- When should I use “Learn About Inputs”?
- When should I use “Analyze” vs “Optimize”?
- My formulations don’t look right. / I already know some of these won’t work. How do I fix them?
- I adjusted my goals in the specifications, but rounds are not getting better.
- The model shows high accuracy for an output. Why are the suggestions missing the goal?
- I receive a “Low Sampling Warning” / “Sampling Error”. What does this mean?
- Why are there duplicate formulations in the suggestions obtained?
- I get errors in my constraint set or I get an error when I click Test Constraints. What does it mean and how do I fix it?
- I get an error that there are too many varying inputs. Why and how can I solve it?
- The predictions shown along the suggestions do not make sense/are really bad. Why?
- I explicitly set some specific input as predictor, but it is not showing in the model. Why?
- Why are different recipes being merged during modeling?
II. Troubleshooting Guide
- When should I use “Learn About Inputs”?
This option generates optimally distanced experiments to obtain the most amount of information with only the necessary number of experiments defined by the number of ingredients used. This option should be used for generating Screening Rounds in the following scenarios:
- I do not have measurements for the outputs I care about.
- All or many of my ingredients are new and I want to learn about them.
- I want to enforce variation in my suggestions.
2. When should I use “Analyze” vs. “Optimize”?
In both instances a Machine Learning (ML) model will be created. The main difference is that Suggest will run algorithms on top of the modeling to provide recommendations for the outputs in the spec, taking into consideration the ranges selected in the constraint set. (The ranges set for inputs do not have an impact in the modeling process, only on obtaining recommendations). See (4) for a graphical example on how the sampling algorithms look like.
In both cases, if a constraint set is used, those inputs set as Predictor=✓ will be used for modelling. If “Suggest Additional Ingredients” is checked, the list of predictors might be extended automatically. Some differences are added below.
Analyze creates a model with the intention of:
- Including as many predictors as necessary to explain variability
- Understanding accuracy of the modeled outputs
- Finding and removing outliers
- Understanding the most important predictors via the Effect Sizes table
Suggest creates a model with the intention of:
- Obtaining the best recommendations that optimize the outputs as well as explore the space efficiently
- Including only the predictors necessary to obtain directionality and optimize
- Understanding the most important predictors for optimization via the Effect Sizes table
3. My formulations don’t look right. / I already know some of these won’t work. How do I fix them?
- There are raw materials included that I don’t want to use.

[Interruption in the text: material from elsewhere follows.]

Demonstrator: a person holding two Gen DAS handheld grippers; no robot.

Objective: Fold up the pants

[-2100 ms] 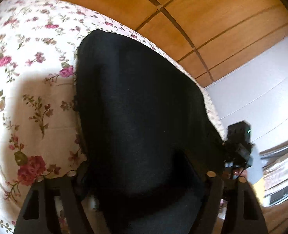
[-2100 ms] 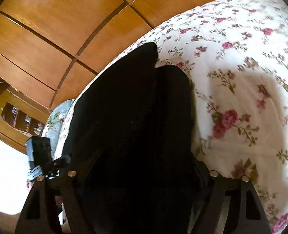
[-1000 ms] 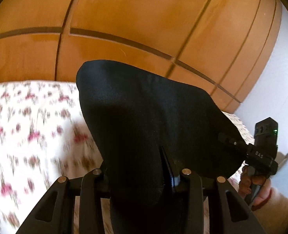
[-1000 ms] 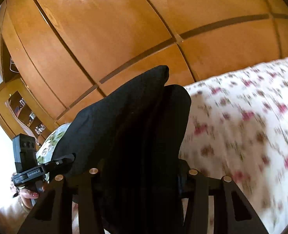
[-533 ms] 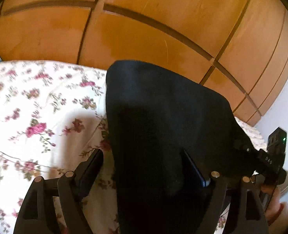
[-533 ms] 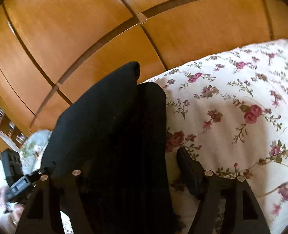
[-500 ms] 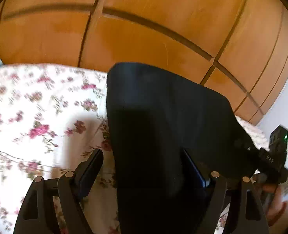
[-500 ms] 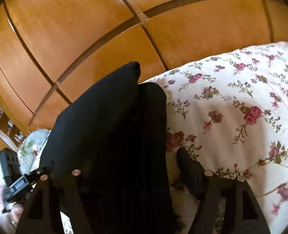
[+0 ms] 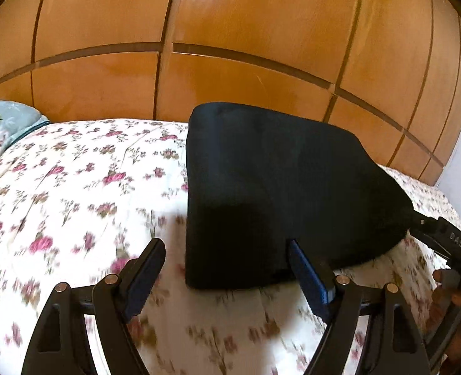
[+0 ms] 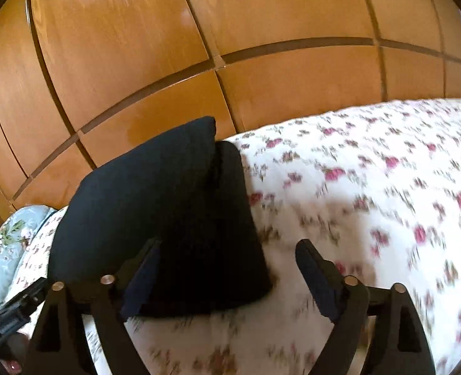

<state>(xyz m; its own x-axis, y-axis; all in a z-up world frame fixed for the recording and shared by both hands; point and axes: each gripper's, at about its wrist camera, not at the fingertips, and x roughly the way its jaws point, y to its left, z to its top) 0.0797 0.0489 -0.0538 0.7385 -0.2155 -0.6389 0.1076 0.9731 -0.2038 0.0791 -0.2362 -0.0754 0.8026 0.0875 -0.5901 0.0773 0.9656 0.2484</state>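
Black folded pants (image 9: pixel 277 193) now lie released on the floral bedspread (image 9: pixel 74 187), just ahead of my left gripper (image 9: pixel 227 268), jaws apart, and right gripper (image 10: pixel 227 268), jaws opening, empty; fold looks complete.

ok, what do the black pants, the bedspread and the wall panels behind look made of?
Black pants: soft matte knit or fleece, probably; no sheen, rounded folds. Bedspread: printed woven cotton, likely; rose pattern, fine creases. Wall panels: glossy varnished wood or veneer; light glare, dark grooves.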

Our algorithms may prioritize ingredients for which we have more information than, say, new ones. If there are ingredients that we want to avoid, either because they are phased-out, or because they are constantly appearing in the suggestions, we recommend adding them to the constraint set and setting them to Never use in order to ban them.
- All of my formulations are very similar. I would prefer more variation.
Question (3) is related to this. Additionally, it is possible that constraints are too tight. This is common when constraining for a calculation, such as cost. This may be related to Low Sampling Rate (see 4)).
Possible solutions:
- Setting ranges for # Ingredients Present in the Ingredient Categories.
- Adding a high probability of use (>0.5) to ingredients that appear few times or not at all in suggestions. And/or setting a low probability of use to those ingredients that appear frequently or always:
(Probability of use is a value between 0 and 1, where 0 is the same as Never use and 1 is the same as Always use). In order to do this, make sure to Show Advanced Options:
3. Consider using Learn About Inputs to enforce variation (see Q1).
- I already know the suggestions will fail given the quantities of certain ingredients:
If the ingredient ranges suggested evidently won’t work, try the following:
- Adjust the priorities of the properties in the spec in order to make those outputs that are more important stand-out. Set only those to High, and the rest to Medium or Low. If it is certain that a property will already be met because of the ingredients used and their ranges, then setting it to Ignore might help.
- Try using a larger dataset. It is possible that the Suggest job was executed with the “Use Current Project” option, instead of “Use All Projects”.
4. I adjusted my goals in specifications, but rounds are not getting better.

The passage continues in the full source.